[Task directions]:
Although the entries contain pictures, the copy should hold only their exact text.

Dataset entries
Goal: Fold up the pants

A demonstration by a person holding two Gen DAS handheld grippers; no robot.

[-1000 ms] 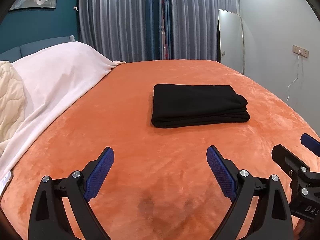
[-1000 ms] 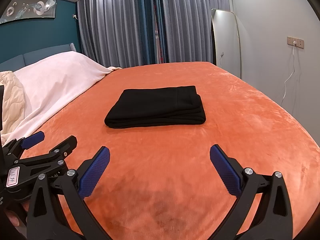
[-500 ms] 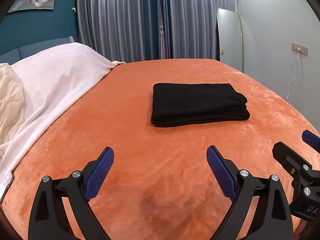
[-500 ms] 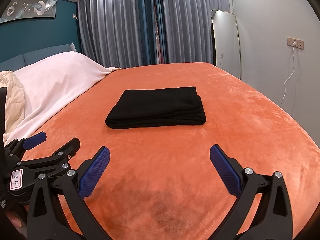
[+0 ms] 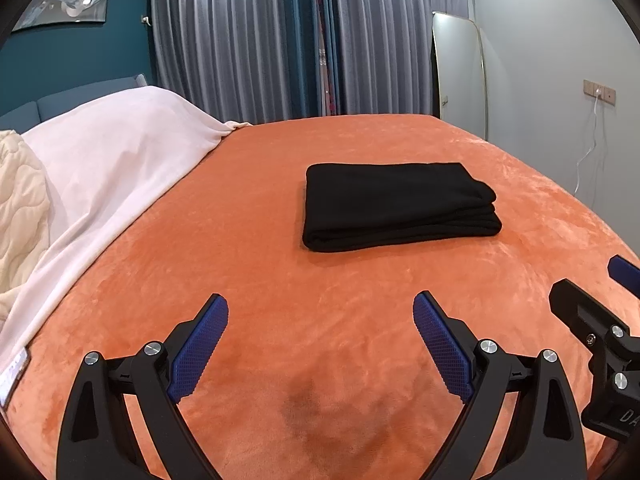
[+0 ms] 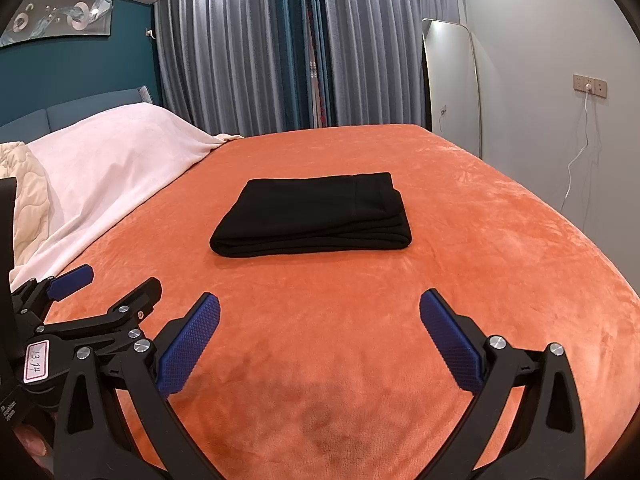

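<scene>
Already the black pants (image 5: 398,204) lie folded in the middle of the orange bed (image 5: 248,240). They look soft and floppy (pinch a thick edge). Both tongs (image 5: 320,340) (image 6: 320,336) hang wide apart, holding nothing.

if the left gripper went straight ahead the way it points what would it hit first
Probably the orange blanket: the open left gripper aims low across it. The folded pants lie further on, slightly right, though depth is unclear.

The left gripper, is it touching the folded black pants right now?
Apart. The left wrist view shows the open left gripper short of the folded black pants, with bare orange blanket between them.
</scene>
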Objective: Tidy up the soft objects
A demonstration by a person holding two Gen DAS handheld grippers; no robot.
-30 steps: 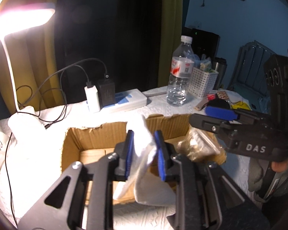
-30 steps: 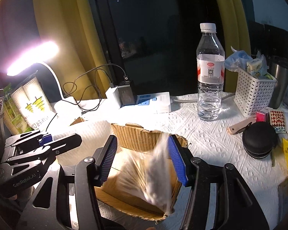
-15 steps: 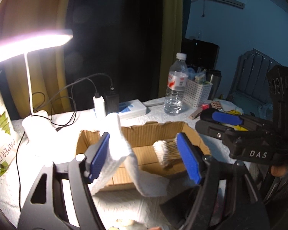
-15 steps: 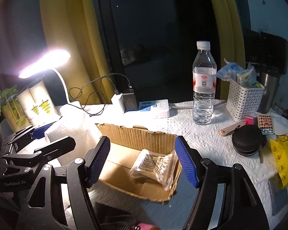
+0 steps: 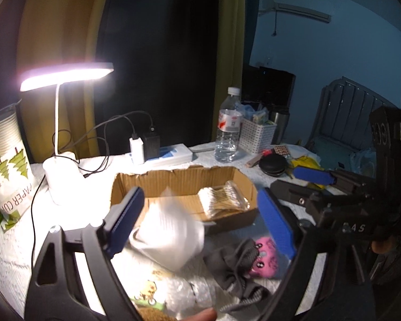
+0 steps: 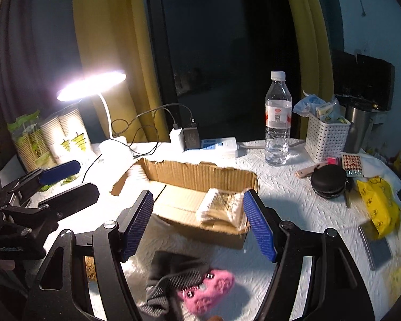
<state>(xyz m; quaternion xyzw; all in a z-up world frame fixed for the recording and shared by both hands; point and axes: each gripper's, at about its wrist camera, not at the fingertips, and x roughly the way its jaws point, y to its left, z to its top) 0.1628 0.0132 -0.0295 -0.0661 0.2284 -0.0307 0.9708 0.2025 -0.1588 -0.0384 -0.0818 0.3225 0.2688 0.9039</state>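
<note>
In cardboard box (image 6: pixel 200 176): 1 cotton-swab pack (image 6: pixel 222 206) | nearby: 1 pink plush (image 6: pixel 208 289)

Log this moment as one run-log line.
left gripper: open, empty | right gripper: open, empty | cotton swab pack: in cardboard box | white tissue: blurred, at box front | pink plush: on table
</note>
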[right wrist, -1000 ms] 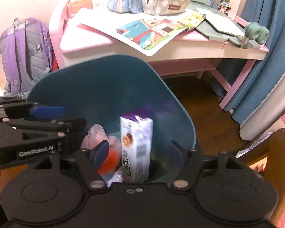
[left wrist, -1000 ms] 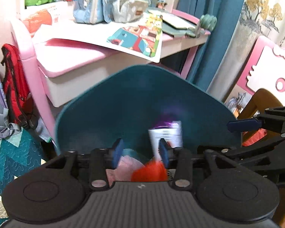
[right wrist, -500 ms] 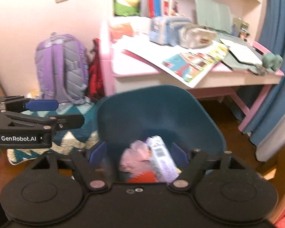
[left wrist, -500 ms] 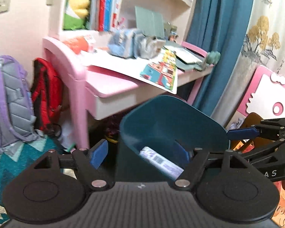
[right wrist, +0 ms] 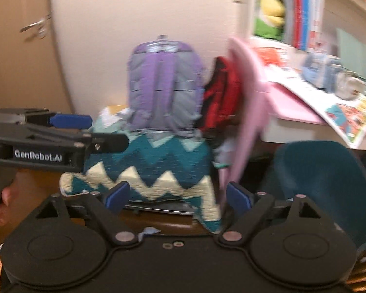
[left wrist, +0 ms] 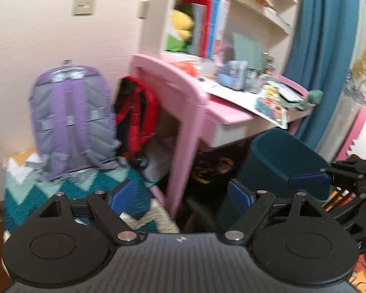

[Expected answer]:
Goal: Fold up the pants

A demonstration by a person holding two Gen DAS handheld grippers; no robot.

[-1000 ms] 
[-1000 ms] 
[-500 ms] 
[-500 ms] 
[+0 ms] 
[+0 ms] 

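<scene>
Already the black pants (image 5: 398,204) lie folded in the middle of the orange bed (image 5: 248,240). They look soft and floppy (pinch a thick edge). Both tongs (image 5: 320,340) (image 6: 320,336) hang wide apart, holding nothing.

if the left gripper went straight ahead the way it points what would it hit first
Probably the orange blanket: the open left gripper aims low across it. The folded pants lie further on, slightly right, though depth is unclear.

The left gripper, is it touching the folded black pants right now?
Apart. The left wrist view shows the open left gripper short of the folded black pants, with bare orange blanket between them.
</scene>
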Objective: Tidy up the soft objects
A demonstration by a person holding two Gen DAS handheld grippers; no robot.
-30 steps: 
-30 steps: 
-15 steps: 
-15 steps: 
+0 steps: 
+0 steps: 
<state>(xyz m; quaternion xyzw; all in a z-up world frame fixed for the recording and shared by both hands; point and axes: each gripper's, at about its wrist camera, not at the fingertips, and x roughly the way its jaws point, y to its left, z to its top) 0.1628 0.0132 -0.0295 -0.0661 0.2284 -0.0307 0.9708 0.2025 -0.1588 -0.0384 -0.0818 0.3225 0.2688 0.9039</state>
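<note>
In cardboard box (image 6: pixel 200 176): 1 cotton-swab pack (image 6: pixel 222 206) | nearby: 1 pink plush (image 6: pixel 208 289)

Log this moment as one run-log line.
left gripper: open, empty | right gripper: open, empty | cotton swab pack: in cardboard box | white tissue: blurred, at box front | pink plush: on table
</note>
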[right wrist, -1000 ms] 
[left wrist, -1000 ms] 
[right wrist, -500 ms] 
[left wrist, -500 ms] 
[right wrist, +0 ms] 
[left wrist, +0 ms] 

With that, the answer is done.